● Assigned task:
Starting at the first line of the data, please print exactly those lines through the one that holds "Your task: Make", omitting every picture.

● Dataset content:
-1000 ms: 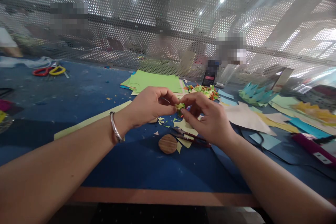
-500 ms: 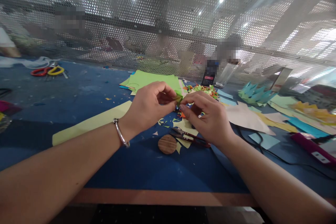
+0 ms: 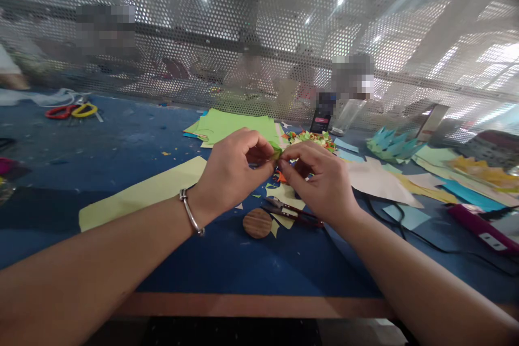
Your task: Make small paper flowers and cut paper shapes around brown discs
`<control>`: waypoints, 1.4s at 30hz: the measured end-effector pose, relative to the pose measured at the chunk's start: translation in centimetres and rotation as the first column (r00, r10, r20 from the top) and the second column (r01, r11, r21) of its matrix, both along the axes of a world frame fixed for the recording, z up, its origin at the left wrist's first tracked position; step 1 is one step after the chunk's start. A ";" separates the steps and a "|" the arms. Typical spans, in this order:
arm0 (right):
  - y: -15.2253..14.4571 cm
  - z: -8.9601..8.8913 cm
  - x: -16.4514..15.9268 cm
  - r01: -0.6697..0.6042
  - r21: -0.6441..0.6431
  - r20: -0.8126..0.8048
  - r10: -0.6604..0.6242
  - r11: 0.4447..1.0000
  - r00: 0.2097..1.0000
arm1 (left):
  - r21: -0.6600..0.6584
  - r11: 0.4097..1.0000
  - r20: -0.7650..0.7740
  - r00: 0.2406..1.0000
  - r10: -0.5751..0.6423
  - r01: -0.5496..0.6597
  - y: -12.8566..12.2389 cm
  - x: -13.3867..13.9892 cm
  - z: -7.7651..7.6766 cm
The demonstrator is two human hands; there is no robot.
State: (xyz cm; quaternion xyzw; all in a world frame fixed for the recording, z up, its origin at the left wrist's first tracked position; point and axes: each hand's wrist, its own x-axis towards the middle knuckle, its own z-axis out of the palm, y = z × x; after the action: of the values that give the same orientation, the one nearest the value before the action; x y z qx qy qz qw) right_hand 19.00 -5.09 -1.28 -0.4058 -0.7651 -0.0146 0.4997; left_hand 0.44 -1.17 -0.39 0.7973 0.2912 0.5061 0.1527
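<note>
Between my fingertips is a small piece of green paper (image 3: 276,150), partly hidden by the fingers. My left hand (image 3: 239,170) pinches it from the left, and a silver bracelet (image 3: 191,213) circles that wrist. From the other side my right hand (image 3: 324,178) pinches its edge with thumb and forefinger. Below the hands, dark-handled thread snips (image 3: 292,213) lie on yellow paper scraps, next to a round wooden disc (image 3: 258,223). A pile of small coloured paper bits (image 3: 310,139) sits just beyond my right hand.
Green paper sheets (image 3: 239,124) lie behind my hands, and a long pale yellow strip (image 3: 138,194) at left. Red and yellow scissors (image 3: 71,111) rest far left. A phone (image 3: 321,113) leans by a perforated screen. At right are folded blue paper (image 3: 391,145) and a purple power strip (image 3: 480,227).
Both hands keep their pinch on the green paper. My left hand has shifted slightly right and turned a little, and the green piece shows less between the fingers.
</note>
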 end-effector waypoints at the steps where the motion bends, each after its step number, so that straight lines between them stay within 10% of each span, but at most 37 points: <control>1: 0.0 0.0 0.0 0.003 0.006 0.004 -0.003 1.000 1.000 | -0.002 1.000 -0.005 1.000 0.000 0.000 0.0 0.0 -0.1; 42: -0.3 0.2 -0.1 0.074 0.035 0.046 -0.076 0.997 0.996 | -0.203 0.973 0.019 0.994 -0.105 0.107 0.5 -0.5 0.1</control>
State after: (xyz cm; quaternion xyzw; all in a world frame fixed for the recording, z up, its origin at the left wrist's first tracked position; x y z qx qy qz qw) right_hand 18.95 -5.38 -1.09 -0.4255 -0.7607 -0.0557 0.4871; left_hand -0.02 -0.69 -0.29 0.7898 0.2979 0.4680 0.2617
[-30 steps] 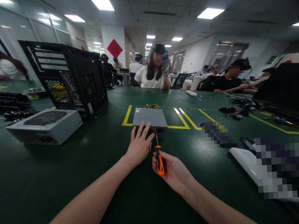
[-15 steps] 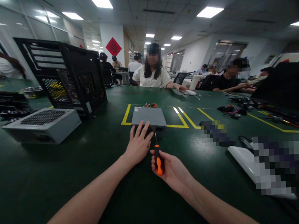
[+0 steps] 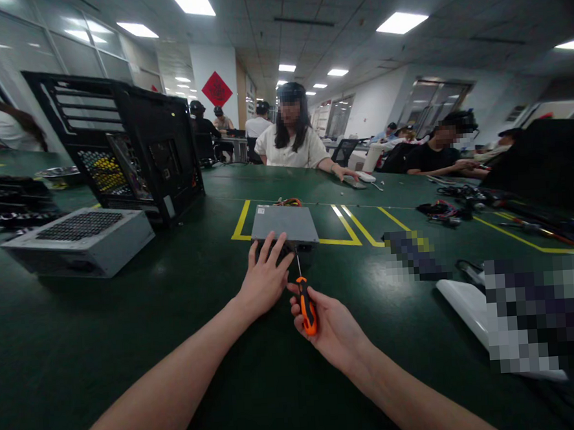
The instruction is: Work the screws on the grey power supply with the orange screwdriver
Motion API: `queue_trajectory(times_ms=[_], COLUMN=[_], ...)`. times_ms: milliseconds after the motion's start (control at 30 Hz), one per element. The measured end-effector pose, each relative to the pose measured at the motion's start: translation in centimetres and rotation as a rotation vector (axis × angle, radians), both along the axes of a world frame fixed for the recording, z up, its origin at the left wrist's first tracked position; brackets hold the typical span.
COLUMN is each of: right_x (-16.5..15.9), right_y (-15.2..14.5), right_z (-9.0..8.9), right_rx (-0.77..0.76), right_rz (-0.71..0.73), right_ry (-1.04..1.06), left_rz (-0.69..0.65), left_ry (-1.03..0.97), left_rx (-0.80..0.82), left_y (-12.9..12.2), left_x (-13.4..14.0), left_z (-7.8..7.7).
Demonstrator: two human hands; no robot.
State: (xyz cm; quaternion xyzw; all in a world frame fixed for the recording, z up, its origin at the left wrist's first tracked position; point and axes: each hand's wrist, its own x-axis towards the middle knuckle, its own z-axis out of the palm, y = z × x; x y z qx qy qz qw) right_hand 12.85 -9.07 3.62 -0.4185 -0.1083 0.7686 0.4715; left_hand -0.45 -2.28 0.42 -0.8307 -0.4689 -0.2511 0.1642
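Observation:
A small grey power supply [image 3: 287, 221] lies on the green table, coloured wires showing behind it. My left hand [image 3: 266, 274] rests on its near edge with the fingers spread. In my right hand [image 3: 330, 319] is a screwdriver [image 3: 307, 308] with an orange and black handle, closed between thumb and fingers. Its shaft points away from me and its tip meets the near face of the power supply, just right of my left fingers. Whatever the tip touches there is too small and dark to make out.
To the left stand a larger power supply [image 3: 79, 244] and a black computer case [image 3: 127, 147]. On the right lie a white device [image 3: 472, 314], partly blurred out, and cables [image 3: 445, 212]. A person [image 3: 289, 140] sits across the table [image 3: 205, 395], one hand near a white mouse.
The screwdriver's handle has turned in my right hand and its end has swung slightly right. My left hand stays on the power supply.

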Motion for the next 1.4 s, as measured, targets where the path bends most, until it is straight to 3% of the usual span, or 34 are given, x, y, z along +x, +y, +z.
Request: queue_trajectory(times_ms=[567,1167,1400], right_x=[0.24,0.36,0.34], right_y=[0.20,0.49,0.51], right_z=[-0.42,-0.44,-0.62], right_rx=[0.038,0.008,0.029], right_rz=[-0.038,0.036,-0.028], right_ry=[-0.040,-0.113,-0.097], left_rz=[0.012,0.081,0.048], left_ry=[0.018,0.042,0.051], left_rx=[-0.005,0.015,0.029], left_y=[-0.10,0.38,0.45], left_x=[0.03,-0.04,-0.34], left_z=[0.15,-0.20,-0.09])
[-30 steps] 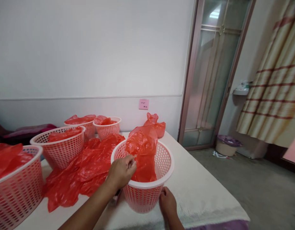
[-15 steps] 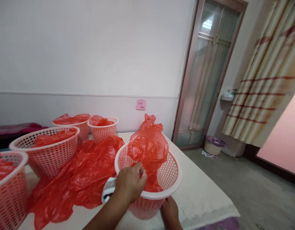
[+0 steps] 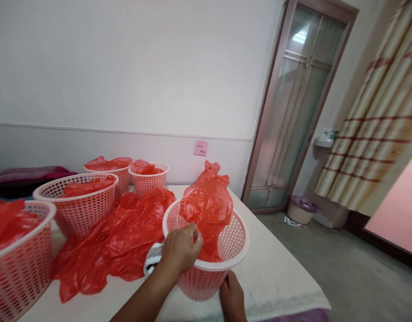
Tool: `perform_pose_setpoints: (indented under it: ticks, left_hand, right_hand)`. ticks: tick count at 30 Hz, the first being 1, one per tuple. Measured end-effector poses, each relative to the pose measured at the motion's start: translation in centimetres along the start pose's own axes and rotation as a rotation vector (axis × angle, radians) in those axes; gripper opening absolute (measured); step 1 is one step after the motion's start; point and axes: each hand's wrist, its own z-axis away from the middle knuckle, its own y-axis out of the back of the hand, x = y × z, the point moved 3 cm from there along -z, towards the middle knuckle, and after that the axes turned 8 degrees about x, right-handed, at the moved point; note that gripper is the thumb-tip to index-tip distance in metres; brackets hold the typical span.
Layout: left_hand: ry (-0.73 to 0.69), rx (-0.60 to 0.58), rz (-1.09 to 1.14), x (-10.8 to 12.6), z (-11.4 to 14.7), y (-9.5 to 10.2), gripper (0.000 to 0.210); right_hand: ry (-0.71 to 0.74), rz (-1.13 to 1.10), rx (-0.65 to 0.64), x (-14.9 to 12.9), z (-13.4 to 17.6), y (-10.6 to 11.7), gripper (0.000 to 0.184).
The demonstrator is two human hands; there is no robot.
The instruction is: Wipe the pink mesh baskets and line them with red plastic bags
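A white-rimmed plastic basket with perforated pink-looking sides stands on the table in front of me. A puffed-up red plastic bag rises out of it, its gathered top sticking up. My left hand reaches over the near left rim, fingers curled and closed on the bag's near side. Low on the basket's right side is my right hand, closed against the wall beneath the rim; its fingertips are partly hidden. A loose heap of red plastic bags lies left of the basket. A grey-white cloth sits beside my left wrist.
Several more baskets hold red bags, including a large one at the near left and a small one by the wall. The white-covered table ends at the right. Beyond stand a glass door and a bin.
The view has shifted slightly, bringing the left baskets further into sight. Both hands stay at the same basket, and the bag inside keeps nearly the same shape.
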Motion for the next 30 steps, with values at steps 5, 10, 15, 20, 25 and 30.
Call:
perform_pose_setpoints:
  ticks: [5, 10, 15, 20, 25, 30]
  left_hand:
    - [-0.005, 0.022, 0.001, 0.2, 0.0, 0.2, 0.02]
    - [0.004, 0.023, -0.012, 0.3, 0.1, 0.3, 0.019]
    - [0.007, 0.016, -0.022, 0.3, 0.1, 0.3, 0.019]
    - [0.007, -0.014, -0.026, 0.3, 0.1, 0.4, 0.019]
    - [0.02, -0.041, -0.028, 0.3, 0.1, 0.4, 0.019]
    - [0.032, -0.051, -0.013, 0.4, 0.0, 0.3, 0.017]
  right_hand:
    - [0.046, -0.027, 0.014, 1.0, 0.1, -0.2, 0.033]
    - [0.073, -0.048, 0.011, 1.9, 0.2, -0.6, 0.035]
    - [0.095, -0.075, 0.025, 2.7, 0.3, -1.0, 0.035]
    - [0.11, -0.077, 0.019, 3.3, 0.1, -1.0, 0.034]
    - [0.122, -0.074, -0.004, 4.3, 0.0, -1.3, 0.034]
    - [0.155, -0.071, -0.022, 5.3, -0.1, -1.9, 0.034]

● Response to the task:
-1000 ms: 
-500 ms: 
+0 ms: 
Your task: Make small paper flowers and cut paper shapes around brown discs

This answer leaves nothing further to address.